## Task brief
If a line in the entries contains the word "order", list it.
------ Data for this exercise
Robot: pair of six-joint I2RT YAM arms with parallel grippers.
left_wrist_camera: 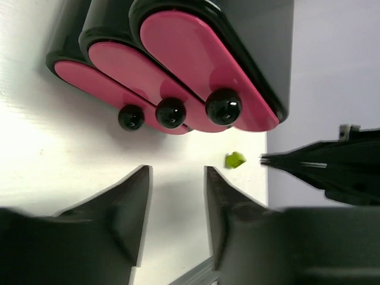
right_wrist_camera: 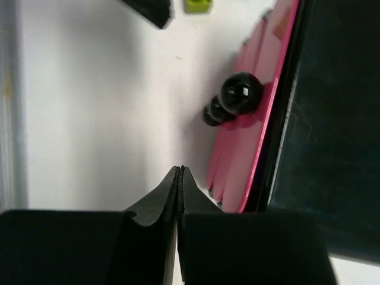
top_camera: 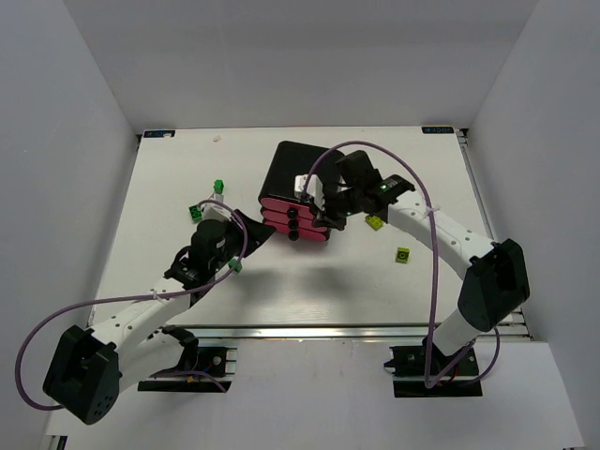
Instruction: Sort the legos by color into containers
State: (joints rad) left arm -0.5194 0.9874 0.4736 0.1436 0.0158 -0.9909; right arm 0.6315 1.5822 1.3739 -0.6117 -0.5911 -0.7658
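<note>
Progress: drawers (top_camera: pixel 298 223) seemingly closed; legos (top_camera: pixel 403 254) lay unsorted on tabletop (top_camera: pixel 309 291).
Left fingers (left_wrist_camera: pixel 127 208): apart, empty.
Right fingers (right_wrist_camera: pixel 159 208): pressed together, empty.

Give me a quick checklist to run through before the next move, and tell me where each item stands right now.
1. Left gripper open and empty: ok.
2. Right gripper ready to grasp: not ok; it is shut, holding nothing.
3. A drawer open to take bricks: not ok; all three drawers look closed.
4. Knobs in front of the left gripper: ok.
5. Loose bricks located: ok; in the top view a green lego lies left of the drawers and a yellow-green lego right of them.
6. Clearance between the two grippers: cannot tell; both sit close by the drawer fronts.
</note>
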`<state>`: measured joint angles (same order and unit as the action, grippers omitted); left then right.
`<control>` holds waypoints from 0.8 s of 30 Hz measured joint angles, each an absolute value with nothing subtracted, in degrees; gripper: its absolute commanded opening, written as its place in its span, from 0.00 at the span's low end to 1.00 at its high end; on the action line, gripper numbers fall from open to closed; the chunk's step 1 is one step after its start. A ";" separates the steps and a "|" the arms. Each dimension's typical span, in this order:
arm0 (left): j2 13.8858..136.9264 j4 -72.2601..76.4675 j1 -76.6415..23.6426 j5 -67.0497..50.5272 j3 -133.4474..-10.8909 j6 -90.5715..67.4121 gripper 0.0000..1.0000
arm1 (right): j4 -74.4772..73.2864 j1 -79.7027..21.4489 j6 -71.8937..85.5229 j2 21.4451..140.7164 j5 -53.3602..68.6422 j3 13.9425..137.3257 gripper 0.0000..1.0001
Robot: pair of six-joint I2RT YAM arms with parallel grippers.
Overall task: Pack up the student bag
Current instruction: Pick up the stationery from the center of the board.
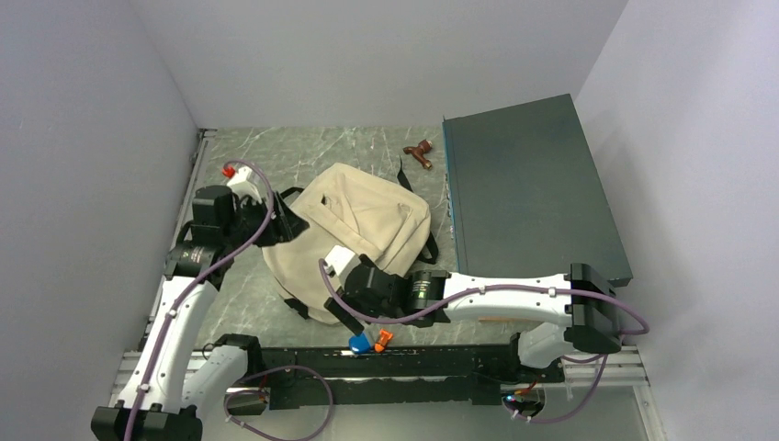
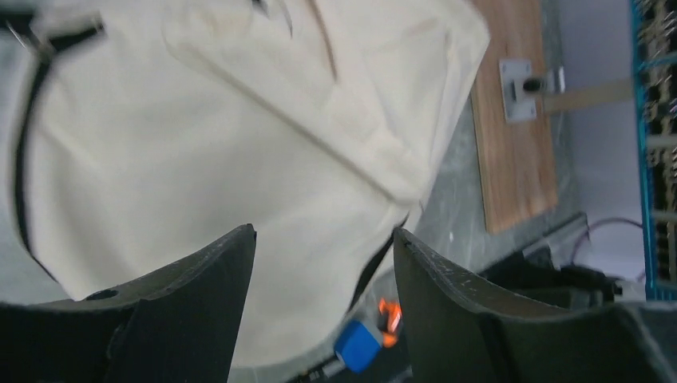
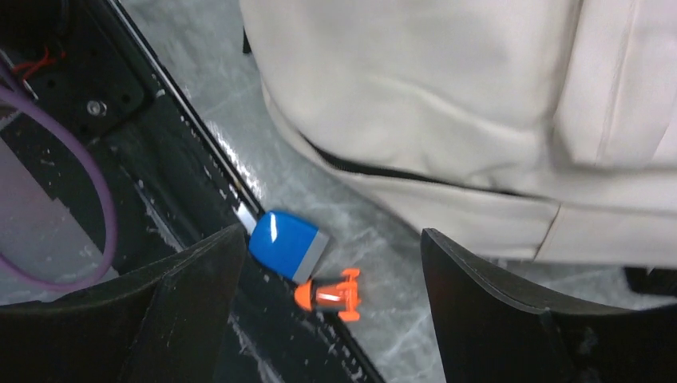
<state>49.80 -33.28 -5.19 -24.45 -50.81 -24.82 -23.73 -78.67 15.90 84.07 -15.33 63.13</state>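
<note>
Bag (image 1: pixel 358 220), beige, 1: lies flat on the table (image 1: pixel 276 152). My left gripper (image 2: pixel 324 234): jaws apart, empty, over the bag. My right gripper (image 3: pixel 331 234): jaws apart, empty, at its near edge.

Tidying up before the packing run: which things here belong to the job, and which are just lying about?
Job: student bag; left gripper; right gripper.
Lying about: dark teal box; small brown object; wooden board; blue piece and orange piece, possibly for packing.
</note>
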 measured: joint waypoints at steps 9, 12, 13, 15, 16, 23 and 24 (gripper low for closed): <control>43.44 -34.04 -5.37 -30.63 -40.99 -32.47 0.82 | -35.88 -73.52 22.33 86.72 -20.51 74.89 0.71; 44.29 -31.75 -6.46 -30.13 -41.28 -36.77 0.81 | -37.04 -72.25 21.89 88.20 -23.97 80.82 0.63; 46.06 -31.55 -6.96 -29.56 -42.11 -37.87 0.77 | -37.30 -72.05 21.54 88.49 -24.86 81.95 0.60; 50.65 -31.79 -7.68 -28.05 -44.53 -40.25 0.68 | -37.74 -71.46 20.82 89.03 -26.65 83.74 0.57; 53.98 -32.32 -8.01 -27.05 -46.74 -41.67 0.66 | -37.80 -71.26 20.47 89.23 -27.09 84.18 0.56; 78.04 -41.23 -13.56 -16.97 -66.30 -48.90 0.87 | -38.13 -67.64 16.97 91.79 -30.04 86.37 0.54; 80.34 -42.74 -14.90 -15.22 -68.40 -49.65 0.90 | -38.09 -67.16 16.53 92.33 -30.28 86.85 0.54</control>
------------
## Written solution
`<state>`: measured joint angles (same order and unit as the action, grippers omitted); left then right.
`<control>` holds waypoints from 0.8 s of 30 Hz measured joint angles, each an absolute value with nothing subtracted, in degrees; gripper: its absolute commanded opening, written as its place in its span, from 0.00 at the span's low end to 1.00 at its high end; on the action line, gripper numbers fall from open to closed; the chunk's step 1 is one step after its start. A ";" separates the steps and a "|" the arms. Each dimension's typical span, in this order:

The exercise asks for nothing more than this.